About this board

Pginer-WMF


Previous discussion was archived at User talk:Pginer-WMF/Archive 1 on 2015-07-10.

Mohmad Abdul sahib (talkcontribs)

Hi, I'm mohamed from arabic content. report bugs in the (Content Translation), let me assign you the task of fixing them, please:


- First Problem: the problem is that diacritics are isolated with spaces that are not combined with the word, eg (مرحبًا كيف ، حالك ؟) while the correct ones should be (مرحبًا، كيف حالك؟). These are the diacritics and letters that must be fixed: (( . ، ؛ : ؟ ! و () {} [] /\ ~ - ٪ % × + ÷ $)) ...I don't know if there are other signs!.

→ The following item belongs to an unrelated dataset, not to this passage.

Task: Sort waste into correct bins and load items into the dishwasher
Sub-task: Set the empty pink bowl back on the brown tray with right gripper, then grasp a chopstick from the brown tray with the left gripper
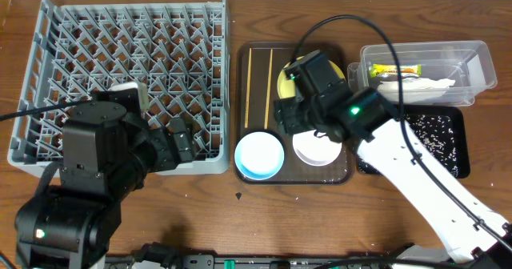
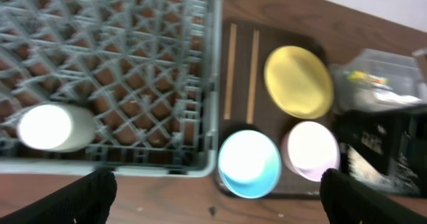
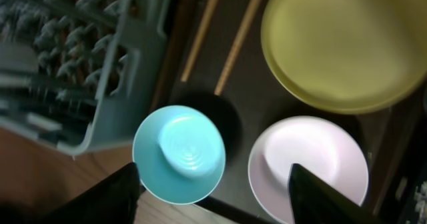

- The second problem: when a translated text is shown to me using the "Content translation" tool, some words will appear that lead to links, and among these links there are links that lead to arabic articles that have already been translated into arabic, and links that lead to articles that have not been translated into Arabic After that, it will appear in red. therefore, I ask to develop the tool and make it automatically put such links to non-translated articles in this template Template:Interlanguage link. Mohmad Abdul sahib

Pginer-WMF (talkcontribs)

Thanks for the feedback, @Mohmad Abdul sahib.

Regarding the first issue, is the problem occurring for the initial machine translation provided or when typing contents you try to write directly? If it is about the machine translation, is it occurring when using Google translate or also with other services?

Regarding the second request, we need to explore how to better support the practices of different communities. One challenge with adding the interlanguage links template is that it is available in 89 languages from the 300+ the tool supports. In addition, we need to consider the additional backlog of links to update that is generated once the corresponding articles are created.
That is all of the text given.